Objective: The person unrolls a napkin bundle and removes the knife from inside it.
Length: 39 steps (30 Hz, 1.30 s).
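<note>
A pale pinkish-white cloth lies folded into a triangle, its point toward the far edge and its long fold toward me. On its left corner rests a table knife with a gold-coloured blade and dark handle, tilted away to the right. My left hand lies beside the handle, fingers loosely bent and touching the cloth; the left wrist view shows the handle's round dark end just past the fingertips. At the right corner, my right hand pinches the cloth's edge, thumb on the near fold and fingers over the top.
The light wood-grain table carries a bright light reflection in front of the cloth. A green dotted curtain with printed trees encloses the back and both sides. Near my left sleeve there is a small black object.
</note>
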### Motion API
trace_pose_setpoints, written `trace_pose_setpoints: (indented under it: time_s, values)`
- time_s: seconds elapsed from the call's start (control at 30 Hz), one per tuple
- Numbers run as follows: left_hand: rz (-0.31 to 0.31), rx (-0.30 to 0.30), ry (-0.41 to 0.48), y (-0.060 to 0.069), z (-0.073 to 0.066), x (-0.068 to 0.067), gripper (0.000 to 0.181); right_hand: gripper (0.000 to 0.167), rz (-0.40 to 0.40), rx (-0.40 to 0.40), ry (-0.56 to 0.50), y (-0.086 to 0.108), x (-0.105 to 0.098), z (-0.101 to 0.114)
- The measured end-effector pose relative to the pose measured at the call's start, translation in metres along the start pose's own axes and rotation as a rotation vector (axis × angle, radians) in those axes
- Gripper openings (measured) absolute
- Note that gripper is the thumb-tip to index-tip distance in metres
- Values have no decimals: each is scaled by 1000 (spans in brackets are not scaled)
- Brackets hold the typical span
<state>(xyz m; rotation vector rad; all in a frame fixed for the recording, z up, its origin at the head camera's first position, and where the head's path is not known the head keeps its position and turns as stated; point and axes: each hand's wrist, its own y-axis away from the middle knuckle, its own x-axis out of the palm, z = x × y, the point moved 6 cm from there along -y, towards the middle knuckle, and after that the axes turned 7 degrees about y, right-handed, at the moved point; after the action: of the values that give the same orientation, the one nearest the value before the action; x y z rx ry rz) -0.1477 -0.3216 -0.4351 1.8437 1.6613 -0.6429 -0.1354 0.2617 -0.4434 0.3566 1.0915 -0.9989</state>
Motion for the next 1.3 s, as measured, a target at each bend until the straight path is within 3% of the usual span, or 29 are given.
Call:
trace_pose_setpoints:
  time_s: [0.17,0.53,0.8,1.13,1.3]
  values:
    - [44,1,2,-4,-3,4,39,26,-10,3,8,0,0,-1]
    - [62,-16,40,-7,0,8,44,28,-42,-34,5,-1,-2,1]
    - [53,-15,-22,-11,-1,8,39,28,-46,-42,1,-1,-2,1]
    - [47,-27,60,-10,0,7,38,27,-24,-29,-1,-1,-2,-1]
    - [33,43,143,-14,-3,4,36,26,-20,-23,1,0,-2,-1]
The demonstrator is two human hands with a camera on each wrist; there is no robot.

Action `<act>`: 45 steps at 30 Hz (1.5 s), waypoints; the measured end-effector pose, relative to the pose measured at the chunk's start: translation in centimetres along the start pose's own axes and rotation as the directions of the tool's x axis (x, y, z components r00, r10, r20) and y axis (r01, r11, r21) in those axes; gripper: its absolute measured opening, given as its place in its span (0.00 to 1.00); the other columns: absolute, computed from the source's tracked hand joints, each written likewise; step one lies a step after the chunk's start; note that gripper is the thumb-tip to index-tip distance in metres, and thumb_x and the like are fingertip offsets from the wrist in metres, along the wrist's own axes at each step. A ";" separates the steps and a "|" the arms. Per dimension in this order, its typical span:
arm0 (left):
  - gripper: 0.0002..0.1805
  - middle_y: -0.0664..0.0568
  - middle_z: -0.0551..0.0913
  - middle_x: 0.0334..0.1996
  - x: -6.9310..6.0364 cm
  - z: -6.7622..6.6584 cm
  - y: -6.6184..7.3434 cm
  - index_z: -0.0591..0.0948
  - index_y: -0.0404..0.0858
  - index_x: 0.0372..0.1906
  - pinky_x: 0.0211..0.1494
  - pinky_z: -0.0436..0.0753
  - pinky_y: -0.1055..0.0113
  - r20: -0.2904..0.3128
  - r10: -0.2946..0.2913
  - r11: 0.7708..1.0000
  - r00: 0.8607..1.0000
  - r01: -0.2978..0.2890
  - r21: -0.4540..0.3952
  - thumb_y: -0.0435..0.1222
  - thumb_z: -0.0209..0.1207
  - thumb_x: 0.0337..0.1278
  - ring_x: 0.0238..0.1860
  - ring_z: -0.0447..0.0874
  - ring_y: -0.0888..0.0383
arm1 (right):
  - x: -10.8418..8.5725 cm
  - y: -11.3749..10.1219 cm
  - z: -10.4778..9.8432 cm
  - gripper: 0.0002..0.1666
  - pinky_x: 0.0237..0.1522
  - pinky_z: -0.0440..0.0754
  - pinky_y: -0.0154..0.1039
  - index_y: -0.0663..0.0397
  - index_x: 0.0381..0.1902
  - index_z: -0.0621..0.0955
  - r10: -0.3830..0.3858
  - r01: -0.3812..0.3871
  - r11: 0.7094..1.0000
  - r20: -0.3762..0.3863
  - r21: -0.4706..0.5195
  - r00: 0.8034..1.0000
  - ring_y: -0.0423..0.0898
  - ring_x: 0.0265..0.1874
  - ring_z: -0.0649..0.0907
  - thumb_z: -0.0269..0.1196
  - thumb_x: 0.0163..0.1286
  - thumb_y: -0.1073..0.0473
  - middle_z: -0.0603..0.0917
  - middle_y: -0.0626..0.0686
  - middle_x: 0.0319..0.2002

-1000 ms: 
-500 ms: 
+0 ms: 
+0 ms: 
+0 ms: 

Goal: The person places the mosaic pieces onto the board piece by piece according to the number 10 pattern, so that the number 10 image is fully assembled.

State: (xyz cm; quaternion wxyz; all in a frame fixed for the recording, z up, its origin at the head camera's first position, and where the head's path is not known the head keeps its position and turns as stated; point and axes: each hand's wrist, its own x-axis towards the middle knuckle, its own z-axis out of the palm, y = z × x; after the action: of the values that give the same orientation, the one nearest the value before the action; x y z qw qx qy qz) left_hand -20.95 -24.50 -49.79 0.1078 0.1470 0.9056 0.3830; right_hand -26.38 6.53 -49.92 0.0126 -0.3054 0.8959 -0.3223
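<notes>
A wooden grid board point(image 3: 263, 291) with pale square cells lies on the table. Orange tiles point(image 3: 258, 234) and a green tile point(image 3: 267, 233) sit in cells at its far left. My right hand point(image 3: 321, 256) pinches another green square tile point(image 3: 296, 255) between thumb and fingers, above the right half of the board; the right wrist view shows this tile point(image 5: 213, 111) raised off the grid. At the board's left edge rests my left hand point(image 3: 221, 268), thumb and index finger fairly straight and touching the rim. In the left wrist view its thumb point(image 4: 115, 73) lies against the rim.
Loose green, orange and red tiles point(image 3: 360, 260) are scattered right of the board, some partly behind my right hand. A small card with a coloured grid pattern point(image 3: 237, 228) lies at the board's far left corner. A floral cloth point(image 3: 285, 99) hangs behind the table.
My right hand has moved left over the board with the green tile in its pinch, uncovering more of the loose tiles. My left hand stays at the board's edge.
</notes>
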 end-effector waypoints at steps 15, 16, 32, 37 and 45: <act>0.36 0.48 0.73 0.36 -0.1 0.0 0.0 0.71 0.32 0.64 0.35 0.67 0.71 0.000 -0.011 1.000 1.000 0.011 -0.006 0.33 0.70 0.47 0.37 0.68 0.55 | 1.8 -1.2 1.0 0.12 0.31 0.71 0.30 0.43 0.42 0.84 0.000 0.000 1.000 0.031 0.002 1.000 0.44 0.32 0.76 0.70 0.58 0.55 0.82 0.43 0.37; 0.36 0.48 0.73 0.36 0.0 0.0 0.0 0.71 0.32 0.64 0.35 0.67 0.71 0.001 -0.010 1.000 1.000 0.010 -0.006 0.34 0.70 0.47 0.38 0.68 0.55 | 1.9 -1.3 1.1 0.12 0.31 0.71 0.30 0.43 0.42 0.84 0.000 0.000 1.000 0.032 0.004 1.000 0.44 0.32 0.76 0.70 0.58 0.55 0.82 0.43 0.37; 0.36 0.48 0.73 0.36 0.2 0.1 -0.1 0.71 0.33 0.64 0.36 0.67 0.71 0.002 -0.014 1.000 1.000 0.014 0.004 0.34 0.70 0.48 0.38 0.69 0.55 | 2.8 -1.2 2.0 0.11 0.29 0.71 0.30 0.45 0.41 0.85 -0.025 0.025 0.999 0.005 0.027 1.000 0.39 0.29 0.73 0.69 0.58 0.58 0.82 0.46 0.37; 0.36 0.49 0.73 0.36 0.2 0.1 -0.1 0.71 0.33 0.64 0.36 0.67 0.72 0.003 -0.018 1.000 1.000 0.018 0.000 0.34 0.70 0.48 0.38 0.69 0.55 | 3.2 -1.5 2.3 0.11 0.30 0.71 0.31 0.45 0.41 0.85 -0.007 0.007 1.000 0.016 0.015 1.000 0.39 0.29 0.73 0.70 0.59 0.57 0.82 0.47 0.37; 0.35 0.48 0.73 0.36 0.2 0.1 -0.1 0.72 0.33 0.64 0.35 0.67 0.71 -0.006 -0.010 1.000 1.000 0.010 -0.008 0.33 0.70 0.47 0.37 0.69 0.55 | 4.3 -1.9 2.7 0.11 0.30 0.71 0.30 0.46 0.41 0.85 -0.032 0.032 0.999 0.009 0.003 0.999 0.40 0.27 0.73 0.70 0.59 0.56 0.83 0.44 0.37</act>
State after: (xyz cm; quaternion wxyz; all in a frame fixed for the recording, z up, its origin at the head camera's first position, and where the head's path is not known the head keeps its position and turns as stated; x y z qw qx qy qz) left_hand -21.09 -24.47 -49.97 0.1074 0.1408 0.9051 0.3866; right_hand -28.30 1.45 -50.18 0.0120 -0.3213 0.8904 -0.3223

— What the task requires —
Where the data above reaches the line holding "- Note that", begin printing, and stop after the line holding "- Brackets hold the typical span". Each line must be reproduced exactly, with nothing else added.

— Solved problem —
- Note that gripper is the thumb-tip to index-tip distance in metres
- Values have no decimals: each is scaled by 1000 (spans in brackets are not scaled)
- Brackets hold the typical span

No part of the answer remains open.